-- Data for analysis follows --
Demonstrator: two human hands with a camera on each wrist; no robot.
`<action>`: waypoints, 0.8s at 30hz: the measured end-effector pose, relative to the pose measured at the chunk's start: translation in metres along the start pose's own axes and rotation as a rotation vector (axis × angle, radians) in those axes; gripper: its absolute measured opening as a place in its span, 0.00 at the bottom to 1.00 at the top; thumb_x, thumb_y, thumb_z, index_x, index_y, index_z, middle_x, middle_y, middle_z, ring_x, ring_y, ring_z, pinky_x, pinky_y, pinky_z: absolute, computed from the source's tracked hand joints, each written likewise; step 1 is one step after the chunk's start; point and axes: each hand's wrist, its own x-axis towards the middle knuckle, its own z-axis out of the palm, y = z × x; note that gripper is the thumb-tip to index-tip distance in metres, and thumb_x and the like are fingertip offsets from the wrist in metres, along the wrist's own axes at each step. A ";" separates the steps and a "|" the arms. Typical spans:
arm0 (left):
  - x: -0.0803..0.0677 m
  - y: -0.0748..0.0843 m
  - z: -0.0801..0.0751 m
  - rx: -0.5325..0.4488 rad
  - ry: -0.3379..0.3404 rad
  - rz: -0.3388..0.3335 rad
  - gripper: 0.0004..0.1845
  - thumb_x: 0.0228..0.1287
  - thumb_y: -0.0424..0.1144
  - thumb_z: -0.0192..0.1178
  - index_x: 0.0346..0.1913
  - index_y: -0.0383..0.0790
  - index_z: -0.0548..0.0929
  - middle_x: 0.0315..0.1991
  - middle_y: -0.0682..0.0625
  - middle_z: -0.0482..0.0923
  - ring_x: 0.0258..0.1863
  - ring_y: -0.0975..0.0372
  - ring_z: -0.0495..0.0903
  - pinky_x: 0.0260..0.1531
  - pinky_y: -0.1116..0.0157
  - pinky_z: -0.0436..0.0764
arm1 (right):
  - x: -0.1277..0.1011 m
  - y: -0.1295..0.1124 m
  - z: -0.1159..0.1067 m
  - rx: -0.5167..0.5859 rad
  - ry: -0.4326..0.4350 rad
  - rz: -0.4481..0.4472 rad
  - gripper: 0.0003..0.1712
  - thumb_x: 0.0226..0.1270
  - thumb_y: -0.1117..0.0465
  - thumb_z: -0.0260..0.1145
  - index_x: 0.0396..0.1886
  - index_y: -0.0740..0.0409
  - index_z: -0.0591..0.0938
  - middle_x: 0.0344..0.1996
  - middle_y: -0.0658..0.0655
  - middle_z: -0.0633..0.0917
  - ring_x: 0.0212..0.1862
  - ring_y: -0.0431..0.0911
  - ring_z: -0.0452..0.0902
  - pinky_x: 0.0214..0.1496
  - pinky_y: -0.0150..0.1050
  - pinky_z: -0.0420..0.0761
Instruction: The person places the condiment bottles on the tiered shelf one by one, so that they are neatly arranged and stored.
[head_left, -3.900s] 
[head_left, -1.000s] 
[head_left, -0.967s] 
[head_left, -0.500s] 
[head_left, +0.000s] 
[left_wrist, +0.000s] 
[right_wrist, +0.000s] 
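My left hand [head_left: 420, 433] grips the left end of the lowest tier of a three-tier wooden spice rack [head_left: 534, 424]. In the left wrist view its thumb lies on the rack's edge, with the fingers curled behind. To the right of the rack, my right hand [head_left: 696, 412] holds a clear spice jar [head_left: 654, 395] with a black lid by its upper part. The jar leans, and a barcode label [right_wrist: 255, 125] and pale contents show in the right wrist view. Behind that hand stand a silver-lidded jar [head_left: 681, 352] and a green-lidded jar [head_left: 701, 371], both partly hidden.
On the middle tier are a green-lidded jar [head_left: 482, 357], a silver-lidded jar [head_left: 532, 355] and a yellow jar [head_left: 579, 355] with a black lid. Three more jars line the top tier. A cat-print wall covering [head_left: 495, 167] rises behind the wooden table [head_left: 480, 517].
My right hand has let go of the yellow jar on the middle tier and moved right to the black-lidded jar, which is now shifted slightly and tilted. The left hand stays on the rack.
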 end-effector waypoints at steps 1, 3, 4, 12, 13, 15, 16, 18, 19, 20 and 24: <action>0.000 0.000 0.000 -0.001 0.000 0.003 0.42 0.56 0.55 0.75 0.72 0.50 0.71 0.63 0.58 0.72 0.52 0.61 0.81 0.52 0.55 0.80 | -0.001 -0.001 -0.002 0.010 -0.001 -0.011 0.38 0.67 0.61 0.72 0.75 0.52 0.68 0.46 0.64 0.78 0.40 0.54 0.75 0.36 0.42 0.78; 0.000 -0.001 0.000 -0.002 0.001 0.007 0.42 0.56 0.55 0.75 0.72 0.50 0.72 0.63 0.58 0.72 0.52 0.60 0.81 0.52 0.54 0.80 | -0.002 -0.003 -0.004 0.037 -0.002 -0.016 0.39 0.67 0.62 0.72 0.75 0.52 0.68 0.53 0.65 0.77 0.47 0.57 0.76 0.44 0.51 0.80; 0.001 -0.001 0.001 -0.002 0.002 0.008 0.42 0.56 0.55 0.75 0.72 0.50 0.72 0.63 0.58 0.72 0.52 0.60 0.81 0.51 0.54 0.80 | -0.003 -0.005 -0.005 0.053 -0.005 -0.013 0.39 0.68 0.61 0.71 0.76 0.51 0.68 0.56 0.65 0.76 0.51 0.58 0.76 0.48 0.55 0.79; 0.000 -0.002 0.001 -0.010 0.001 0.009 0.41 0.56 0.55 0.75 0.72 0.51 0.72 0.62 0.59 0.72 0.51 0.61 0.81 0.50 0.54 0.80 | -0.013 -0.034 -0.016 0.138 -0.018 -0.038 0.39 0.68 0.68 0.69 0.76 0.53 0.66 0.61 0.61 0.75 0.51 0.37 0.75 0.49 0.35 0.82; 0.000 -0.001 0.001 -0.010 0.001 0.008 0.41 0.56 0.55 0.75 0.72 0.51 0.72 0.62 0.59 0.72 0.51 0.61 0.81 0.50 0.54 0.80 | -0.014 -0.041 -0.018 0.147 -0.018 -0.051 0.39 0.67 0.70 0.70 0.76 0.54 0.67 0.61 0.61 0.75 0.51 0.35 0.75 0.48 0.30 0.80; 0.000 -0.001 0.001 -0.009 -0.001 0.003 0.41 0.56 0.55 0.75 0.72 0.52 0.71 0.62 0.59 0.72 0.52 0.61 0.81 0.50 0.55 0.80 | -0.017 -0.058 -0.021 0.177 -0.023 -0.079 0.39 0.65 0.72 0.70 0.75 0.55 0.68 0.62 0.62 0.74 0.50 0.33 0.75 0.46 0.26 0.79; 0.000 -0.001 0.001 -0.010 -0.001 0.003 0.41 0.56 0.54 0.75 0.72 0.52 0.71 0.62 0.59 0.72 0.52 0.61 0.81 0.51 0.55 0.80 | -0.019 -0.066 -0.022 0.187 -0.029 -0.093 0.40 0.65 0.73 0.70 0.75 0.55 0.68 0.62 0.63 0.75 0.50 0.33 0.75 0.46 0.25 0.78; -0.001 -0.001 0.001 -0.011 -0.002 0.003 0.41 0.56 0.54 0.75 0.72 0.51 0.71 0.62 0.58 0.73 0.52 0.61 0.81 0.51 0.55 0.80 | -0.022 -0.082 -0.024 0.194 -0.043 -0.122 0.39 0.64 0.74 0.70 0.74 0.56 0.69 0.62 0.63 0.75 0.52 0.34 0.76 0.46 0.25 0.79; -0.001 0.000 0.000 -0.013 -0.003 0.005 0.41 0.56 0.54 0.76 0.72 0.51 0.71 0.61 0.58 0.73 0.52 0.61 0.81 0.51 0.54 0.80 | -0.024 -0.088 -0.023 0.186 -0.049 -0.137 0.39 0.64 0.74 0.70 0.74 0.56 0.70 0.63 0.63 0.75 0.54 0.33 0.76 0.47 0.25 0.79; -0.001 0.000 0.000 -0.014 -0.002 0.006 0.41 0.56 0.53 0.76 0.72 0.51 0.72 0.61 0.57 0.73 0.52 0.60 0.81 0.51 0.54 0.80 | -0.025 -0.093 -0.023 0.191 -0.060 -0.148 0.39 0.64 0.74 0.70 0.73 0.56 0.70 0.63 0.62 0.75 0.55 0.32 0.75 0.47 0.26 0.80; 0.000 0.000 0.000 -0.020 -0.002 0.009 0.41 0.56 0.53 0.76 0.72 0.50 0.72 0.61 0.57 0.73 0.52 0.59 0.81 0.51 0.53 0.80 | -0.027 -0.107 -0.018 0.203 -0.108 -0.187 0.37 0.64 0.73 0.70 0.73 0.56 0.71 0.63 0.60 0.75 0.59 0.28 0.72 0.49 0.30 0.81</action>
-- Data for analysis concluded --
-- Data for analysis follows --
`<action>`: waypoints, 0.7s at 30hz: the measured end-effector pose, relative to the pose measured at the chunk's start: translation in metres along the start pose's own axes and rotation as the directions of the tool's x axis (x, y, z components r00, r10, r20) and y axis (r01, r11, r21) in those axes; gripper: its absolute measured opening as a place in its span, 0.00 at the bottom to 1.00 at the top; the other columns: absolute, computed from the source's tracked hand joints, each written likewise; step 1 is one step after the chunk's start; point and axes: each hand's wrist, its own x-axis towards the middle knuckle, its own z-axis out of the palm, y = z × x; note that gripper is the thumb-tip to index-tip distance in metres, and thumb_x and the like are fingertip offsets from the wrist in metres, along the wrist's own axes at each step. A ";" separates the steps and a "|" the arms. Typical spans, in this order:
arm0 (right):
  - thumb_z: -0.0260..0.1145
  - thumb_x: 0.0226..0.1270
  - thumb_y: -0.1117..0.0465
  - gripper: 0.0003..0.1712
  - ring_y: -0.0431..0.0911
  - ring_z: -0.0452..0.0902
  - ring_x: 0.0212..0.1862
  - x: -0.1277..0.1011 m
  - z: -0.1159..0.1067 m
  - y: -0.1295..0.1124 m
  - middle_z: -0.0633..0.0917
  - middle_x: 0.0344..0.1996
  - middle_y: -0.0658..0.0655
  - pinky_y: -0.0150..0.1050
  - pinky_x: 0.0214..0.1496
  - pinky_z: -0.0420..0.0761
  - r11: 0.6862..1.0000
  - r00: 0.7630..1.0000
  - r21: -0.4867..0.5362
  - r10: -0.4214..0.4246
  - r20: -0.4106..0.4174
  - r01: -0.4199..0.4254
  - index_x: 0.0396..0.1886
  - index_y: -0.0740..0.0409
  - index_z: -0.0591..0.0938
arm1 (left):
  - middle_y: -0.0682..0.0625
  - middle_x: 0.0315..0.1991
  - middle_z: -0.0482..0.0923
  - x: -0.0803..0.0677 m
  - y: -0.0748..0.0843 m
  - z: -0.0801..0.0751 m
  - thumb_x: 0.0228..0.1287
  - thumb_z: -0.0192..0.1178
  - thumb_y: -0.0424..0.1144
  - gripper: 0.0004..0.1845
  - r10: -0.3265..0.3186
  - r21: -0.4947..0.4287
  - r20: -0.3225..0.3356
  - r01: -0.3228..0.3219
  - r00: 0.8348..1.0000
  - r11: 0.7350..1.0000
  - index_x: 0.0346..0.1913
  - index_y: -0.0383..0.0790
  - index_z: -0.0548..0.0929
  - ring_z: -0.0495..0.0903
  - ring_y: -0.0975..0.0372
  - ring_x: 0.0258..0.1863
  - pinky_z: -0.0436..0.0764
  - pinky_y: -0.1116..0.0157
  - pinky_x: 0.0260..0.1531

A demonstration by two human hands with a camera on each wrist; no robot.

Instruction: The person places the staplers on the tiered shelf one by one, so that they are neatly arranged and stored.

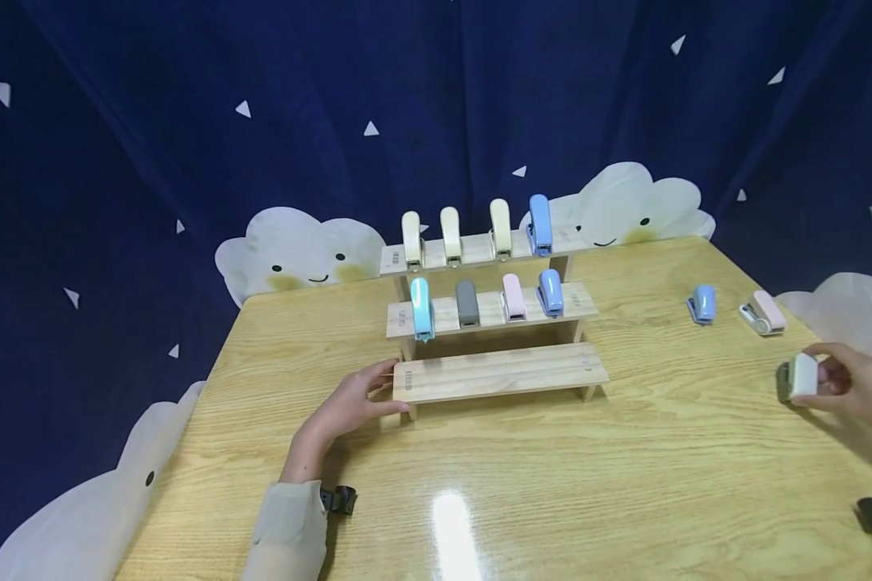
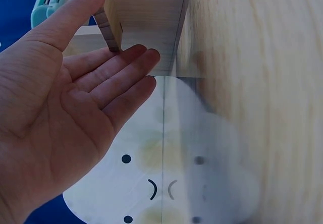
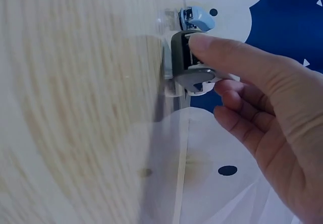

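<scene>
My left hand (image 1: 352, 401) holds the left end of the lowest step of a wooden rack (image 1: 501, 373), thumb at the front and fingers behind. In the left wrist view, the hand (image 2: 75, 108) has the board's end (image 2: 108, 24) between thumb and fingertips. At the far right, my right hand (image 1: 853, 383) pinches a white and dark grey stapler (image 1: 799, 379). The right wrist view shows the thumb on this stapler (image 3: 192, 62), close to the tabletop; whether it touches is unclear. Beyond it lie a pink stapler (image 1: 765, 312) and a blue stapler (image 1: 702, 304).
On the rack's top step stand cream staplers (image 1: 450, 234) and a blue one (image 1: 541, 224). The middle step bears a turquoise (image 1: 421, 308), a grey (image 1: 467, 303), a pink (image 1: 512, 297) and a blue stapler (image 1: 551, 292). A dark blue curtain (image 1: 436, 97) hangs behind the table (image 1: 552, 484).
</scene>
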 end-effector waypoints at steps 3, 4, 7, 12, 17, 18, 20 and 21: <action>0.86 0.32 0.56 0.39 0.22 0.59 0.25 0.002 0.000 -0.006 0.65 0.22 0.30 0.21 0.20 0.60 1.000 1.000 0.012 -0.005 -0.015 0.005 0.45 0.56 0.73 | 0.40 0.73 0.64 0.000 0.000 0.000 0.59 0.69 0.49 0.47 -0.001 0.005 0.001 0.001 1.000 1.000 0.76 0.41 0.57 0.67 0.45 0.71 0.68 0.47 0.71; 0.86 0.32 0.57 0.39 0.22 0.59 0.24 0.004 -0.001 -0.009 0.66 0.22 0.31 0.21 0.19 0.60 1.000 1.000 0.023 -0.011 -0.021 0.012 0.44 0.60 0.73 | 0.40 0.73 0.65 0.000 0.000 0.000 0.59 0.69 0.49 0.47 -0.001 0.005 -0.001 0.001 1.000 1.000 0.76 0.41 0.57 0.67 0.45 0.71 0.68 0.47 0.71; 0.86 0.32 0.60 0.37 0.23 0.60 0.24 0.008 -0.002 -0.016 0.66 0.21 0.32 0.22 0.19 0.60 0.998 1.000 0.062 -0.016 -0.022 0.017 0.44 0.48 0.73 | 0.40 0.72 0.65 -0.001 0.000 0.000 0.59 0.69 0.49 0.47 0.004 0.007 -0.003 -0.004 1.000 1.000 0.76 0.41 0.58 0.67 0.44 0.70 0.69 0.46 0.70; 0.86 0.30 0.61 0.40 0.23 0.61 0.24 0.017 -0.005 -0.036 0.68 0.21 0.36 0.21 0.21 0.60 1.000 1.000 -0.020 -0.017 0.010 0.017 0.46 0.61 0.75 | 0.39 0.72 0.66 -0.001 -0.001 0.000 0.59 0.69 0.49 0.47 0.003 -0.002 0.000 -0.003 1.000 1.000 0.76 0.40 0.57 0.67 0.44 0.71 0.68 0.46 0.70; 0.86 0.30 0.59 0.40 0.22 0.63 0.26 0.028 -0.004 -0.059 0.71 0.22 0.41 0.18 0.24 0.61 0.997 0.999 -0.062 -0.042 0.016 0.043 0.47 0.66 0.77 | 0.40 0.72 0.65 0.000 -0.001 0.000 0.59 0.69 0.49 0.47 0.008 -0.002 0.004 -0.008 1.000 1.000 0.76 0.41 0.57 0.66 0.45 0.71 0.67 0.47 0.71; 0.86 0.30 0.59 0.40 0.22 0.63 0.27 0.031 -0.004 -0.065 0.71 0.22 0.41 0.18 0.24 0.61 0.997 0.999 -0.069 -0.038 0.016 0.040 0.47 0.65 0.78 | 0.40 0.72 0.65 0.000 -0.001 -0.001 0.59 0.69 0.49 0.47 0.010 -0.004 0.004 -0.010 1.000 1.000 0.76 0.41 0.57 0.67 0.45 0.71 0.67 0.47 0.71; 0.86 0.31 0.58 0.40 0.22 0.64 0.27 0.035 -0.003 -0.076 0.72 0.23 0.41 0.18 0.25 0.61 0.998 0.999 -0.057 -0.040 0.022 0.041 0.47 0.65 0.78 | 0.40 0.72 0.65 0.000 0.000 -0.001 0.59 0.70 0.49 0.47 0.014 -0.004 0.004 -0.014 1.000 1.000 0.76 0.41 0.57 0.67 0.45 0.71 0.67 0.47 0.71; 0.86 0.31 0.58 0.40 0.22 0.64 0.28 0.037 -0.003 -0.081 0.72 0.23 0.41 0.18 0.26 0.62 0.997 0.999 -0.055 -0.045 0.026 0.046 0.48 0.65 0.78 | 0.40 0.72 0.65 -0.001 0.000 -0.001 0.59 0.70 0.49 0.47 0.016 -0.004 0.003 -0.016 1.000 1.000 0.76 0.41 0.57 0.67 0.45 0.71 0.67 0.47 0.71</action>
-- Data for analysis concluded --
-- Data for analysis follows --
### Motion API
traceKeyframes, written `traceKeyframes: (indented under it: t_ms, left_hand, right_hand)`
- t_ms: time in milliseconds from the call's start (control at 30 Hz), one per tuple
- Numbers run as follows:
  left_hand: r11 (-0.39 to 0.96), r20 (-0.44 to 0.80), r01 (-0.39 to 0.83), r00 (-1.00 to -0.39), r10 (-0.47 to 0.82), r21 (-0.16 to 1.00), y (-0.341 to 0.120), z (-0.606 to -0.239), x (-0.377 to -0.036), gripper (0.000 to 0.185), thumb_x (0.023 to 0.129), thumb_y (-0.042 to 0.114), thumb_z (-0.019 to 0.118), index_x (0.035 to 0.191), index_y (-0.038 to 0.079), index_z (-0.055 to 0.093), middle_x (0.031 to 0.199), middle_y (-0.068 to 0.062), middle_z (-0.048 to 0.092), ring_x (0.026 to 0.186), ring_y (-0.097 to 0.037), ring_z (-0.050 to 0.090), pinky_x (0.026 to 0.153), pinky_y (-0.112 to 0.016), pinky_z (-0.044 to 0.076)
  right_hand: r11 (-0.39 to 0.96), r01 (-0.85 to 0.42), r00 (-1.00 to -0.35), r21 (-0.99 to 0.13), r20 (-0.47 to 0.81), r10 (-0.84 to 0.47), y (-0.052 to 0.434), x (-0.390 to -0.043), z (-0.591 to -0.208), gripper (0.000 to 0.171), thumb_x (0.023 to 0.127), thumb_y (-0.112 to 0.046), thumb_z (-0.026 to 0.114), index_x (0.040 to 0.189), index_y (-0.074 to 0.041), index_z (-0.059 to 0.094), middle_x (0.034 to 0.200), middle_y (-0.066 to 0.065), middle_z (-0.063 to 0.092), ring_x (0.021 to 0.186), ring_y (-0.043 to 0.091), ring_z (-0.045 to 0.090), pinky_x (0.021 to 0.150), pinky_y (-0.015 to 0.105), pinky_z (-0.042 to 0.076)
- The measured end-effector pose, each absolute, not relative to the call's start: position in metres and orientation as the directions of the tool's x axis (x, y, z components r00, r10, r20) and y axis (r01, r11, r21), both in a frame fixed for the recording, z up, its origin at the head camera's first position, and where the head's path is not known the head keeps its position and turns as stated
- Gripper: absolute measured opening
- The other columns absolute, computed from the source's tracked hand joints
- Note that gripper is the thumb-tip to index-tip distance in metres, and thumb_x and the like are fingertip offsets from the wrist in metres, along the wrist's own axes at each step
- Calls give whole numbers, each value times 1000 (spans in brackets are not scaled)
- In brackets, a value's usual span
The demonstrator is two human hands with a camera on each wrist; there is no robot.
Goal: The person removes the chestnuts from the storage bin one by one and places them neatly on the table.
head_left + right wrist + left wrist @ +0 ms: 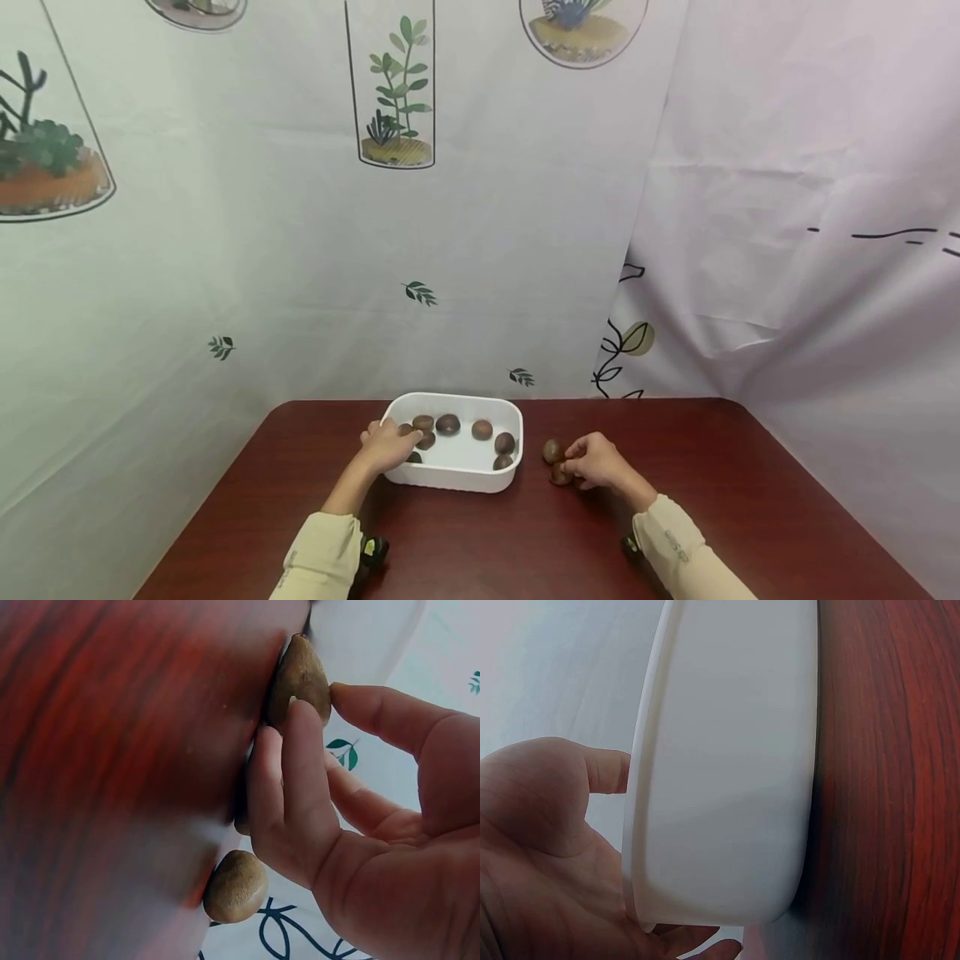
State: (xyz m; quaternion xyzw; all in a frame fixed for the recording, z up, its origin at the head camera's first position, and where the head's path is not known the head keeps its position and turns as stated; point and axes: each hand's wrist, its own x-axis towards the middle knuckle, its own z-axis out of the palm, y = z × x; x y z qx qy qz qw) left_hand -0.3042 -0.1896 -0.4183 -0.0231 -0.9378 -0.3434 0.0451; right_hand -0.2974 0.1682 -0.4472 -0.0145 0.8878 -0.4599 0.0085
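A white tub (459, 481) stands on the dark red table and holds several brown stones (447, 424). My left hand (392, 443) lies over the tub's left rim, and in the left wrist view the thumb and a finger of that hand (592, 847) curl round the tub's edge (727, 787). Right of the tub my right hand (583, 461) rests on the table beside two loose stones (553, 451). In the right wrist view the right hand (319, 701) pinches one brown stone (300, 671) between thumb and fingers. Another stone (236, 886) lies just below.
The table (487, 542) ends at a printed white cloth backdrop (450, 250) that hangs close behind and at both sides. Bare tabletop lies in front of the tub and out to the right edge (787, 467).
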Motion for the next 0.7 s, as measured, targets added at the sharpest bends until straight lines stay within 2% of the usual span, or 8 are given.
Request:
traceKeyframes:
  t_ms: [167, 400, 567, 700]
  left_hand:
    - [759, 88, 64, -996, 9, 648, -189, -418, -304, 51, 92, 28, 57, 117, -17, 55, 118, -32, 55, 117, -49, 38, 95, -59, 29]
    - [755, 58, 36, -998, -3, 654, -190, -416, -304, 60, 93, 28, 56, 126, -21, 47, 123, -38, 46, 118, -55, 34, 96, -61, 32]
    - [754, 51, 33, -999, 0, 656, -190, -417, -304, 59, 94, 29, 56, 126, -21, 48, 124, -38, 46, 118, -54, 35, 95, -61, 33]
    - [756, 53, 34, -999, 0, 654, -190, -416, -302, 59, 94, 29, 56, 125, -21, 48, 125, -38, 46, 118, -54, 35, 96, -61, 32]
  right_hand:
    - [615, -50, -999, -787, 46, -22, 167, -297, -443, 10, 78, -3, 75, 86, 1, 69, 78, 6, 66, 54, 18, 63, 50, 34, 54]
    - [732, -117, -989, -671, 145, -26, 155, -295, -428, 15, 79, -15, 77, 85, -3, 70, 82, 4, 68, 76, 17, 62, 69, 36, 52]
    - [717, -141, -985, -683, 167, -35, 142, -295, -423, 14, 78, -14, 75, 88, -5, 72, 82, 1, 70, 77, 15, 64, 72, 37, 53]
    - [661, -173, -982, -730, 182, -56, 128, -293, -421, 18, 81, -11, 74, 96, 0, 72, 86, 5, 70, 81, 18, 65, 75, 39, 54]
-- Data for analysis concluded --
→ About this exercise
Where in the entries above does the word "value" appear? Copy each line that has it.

→ Task result
- Calls give whole numbers, each value times 1000 (spans in brackets are not scaled)
- In brackets, a value's usual span

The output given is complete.